Durasphere® (Boston Scientific, Natick, MA) was approved by the FDA in 1999. It consists of pyrolytic carbon-coated zirconium oxide beads suspended in a water-based carrier gel containing beta-glucan. The newer preparation (Durasphere EXP) has a particle size of 95 to 200 μm compared to the older material, which had particle size of 251 to 300 μm. The material is nonbiodegradable and is radiopaque but requires injection with an 18-gauge needle. The material comes in 1-mL syringes and requires two to four syringes for injection. The initial evaluation showed efficacy equal to Contigen® (13).

Tegress® (C.R. Bard, Inc., Covington, GA) is an ethylene vinyl copolymer dissolved in dimethyl sulfoxide (DMSO), approved in the United States in the fall of 2004. Upon contact with a liquid medium, diffusion of DMSO occurs, and a solid polymer precipitates. It comes in a 2.8-mL vial and is injected through a 25-gauge needle at a total of three sites, with no more than 1 mL at any one site and the total injection not to exceed 2.5 mL (14).

Macroplastique® (Uroplasty, Inc., Minneapolis, MN) is approved for use in Europe and in Canada but remains in study protocols in the United States. It is made from highly textured polydimethyl-siloxane macroparticles suspended in a bioexcretable carrier hydrogel of polyvinylpyrrolidone. It consists of silicone microimplants of size 73 to 100 μm and is prepared in 2.5-mL syringes. It requires a special injection apparatus for transurethral injection, but recently it has been applied periurethrally using the Macroplastique Implantation System (15). The silicone name will most likely inhibit ease of approval in the United States.

Calcium hydroxylapatite (Coaptite®; BioForm Medical, Inc., San Mateo, CA) consists of 100-μm hydroxylapatite spheres suspended in an aqueous gel of sodium carboxylmethylcellulose. The material is a natural constituent of bones and teeth and has been used in dental and orthopaedic applications for a number of years. It was approved by the FDA in the spring of 2006 for use in the United States. It is injected via a 21-gauge needle, requires only 2.5 mL on initial injection, and can be visualized radiographically or by ultrasound (16).

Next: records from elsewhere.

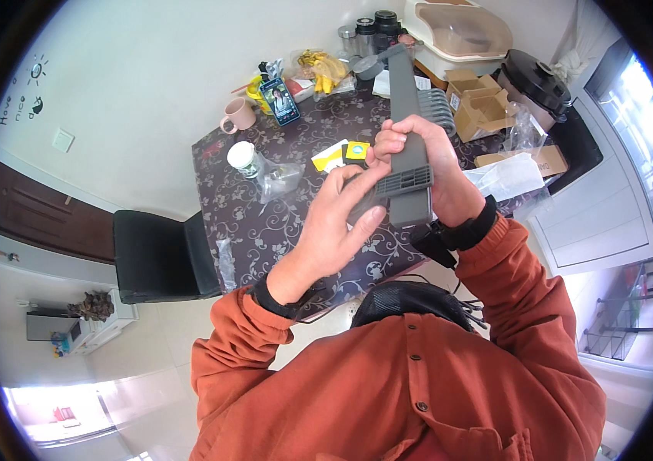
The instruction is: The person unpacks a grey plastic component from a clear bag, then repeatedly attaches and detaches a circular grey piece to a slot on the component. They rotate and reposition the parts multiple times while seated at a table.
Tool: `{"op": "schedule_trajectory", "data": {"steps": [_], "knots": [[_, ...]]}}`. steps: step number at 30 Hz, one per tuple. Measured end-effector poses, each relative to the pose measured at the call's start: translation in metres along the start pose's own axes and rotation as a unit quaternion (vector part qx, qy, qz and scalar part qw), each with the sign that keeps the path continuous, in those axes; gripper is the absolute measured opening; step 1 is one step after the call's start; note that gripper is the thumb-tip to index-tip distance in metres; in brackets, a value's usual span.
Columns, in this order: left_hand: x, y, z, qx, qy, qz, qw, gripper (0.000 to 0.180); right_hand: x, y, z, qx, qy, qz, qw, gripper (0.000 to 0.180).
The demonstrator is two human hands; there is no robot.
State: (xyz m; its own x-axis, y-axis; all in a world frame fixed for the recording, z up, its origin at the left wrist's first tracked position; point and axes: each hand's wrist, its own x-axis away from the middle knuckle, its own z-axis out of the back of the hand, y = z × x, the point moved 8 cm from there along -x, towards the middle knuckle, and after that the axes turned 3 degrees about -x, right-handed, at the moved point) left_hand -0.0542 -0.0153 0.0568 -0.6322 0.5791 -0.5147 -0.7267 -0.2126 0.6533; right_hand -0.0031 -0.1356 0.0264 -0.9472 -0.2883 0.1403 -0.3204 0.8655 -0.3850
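My right hand [435, 150] is wrapped round a long dark-grey plastic bar [402, 92], which points away from me over the table. A slotted grille section crosses its near end, and a row of grey ribbed loops [435, 107] runs along its right side. My left hand [338, 219] is at the left of the near end, its fingertips against the grille and its thumb spread away from the fingers. The fingers' undersides are hidden. Beyond my left hand lie a yellow-and-white card [329, 156] and a small black-and-yellow packet [356, 151].
On the flower-patterned table [265, 250] stand a white cup [243, 158], a pink mug [238, 115] and a propped phone [280, 101]. Bananas [325, 69] lie at the back. Open cardboard boxes [480, 107] and a dark lidded pot [535, 81] stand right. A black chair [159, 257] is left.
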Motion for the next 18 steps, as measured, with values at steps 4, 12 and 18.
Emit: {"op": "schedule_trajectory", "data": {"steps": [4,12,18], "knots": [[-0.01,-0.006,0.005,0.039,-0.005,0.0,0.999,0.046,-0.003,-0.002,0.003,0.027,0.001,0.01,1.0,0.02],[-0.011,-0.004,0.002,0.01,0.004,-0.034,0.999,0.039,-0.005,0.001,0.006,0.045,-0.007,-0.013,0.999,0.02],[-0.006,-0.004,-0.003,0.023,0.022,-0.038,0.999,0.034,-0.004,0.004,0.007,0.04,-0.013,-0.027,0.999,0.014]]}}
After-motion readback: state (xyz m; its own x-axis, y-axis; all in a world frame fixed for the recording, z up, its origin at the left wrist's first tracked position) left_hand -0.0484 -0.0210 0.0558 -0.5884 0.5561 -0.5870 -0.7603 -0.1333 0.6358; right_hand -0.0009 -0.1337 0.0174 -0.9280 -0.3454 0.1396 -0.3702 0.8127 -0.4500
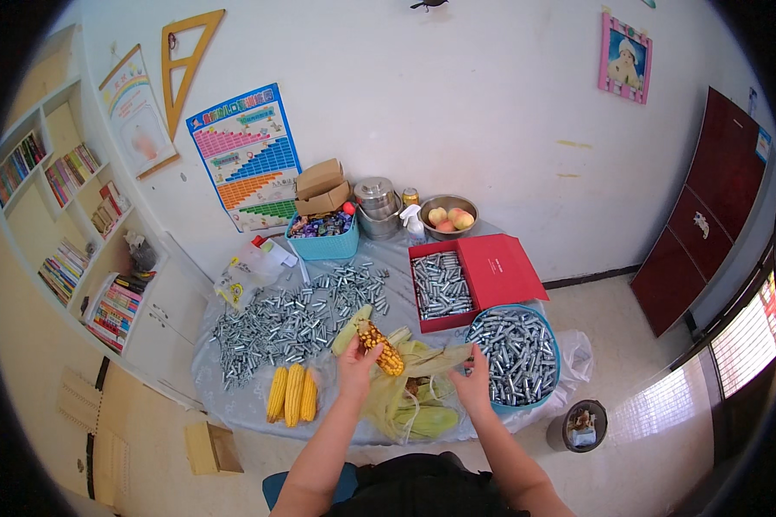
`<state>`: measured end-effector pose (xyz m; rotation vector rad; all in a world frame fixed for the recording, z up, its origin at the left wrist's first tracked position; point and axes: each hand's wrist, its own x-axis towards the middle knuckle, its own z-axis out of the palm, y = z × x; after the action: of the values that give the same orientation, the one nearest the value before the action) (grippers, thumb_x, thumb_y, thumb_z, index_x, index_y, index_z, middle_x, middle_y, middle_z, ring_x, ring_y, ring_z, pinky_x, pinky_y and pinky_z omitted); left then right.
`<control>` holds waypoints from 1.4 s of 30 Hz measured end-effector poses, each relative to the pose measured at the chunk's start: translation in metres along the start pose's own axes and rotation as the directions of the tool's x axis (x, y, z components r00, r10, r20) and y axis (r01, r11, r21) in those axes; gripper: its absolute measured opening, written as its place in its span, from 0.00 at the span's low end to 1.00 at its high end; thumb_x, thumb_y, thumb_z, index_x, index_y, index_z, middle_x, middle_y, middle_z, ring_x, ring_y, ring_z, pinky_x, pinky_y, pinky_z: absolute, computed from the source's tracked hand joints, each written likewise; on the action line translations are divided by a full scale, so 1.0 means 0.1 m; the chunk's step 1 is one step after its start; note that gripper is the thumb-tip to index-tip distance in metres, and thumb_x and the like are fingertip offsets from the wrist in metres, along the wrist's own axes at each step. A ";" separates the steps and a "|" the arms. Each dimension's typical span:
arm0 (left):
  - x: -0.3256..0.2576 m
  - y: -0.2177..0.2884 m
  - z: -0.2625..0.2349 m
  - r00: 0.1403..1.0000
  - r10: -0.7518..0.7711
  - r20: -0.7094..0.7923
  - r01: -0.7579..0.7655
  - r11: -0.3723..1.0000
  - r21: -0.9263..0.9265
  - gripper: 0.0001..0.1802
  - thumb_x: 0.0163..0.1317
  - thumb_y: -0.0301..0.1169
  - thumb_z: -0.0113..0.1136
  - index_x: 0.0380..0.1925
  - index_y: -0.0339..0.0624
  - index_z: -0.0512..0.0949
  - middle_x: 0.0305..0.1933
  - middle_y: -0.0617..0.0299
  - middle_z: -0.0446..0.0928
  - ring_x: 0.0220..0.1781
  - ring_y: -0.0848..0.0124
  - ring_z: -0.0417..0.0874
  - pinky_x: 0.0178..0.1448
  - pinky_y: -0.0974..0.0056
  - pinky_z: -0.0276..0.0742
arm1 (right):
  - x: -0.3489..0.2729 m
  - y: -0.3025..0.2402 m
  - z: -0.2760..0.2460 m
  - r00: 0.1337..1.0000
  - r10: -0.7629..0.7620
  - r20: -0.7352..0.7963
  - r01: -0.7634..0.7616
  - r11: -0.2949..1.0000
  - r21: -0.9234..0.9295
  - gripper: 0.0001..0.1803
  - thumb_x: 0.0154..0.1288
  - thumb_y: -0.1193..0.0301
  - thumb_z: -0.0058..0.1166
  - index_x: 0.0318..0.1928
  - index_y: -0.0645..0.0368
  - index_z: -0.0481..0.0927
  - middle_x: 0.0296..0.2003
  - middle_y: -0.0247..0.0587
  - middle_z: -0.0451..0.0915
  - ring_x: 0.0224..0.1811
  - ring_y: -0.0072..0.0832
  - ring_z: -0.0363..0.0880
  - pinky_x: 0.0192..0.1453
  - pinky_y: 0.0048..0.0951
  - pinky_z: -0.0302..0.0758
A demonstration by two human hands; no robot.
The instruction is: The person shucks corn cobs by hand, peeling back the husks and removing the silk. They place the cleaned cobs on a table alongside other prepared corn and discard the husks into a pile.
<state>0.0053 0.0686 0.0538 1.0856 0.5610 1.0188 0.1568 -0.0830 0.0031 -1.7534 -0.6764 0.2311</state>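
Note:
My left hand (353, 372) is closed around an ear of corn (386, 351), which is tilted and shows yellow and dark brown kernels. A pale green husk end (351, 329) sticks out beyond that hand's fingertips. My right hand (472, 381) pinches a strip of dry husk (440, 358) stretching toward the ear. Below and between the hands lie loose husks (386, 398) and green ears in their husks (427, 422). Left of my left hand, several bare yellow corn cobs (294, 393) lie side by side on the table.
Small metal cylinders (272, 326) are heaped on the cloth-covered table (211, 366). More fill a red box (429, 326) and a blue basin (553, 383) at right. Behind stand a light-blue basket (329, 247), stacked metal pots (377, 226), a spray bottle (414, 226) and a fruit bowl (472, 209). A bin (553, 435) stands on the floor.

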 end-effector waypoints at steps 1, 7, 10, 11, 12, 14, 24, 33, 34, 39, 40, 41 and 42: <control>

Permacol^TM (Tissue Science Laboratories plc [TSL], Aldershot, Hampshire, UK) is approved for use in Europe and is under study protocol in the Unites States. It is a sterile injectable suspension of acellular cross-linked porcine collagen matrix. It is a 60% suspension in saline of cryogenically milled Permacol® surgical implant. Its safety has largely been assumed through thousands of implants of porcine collagen sheets in pelvic reconstructive surgery. No skin test is required prior to use and comparative studies are favorable (17).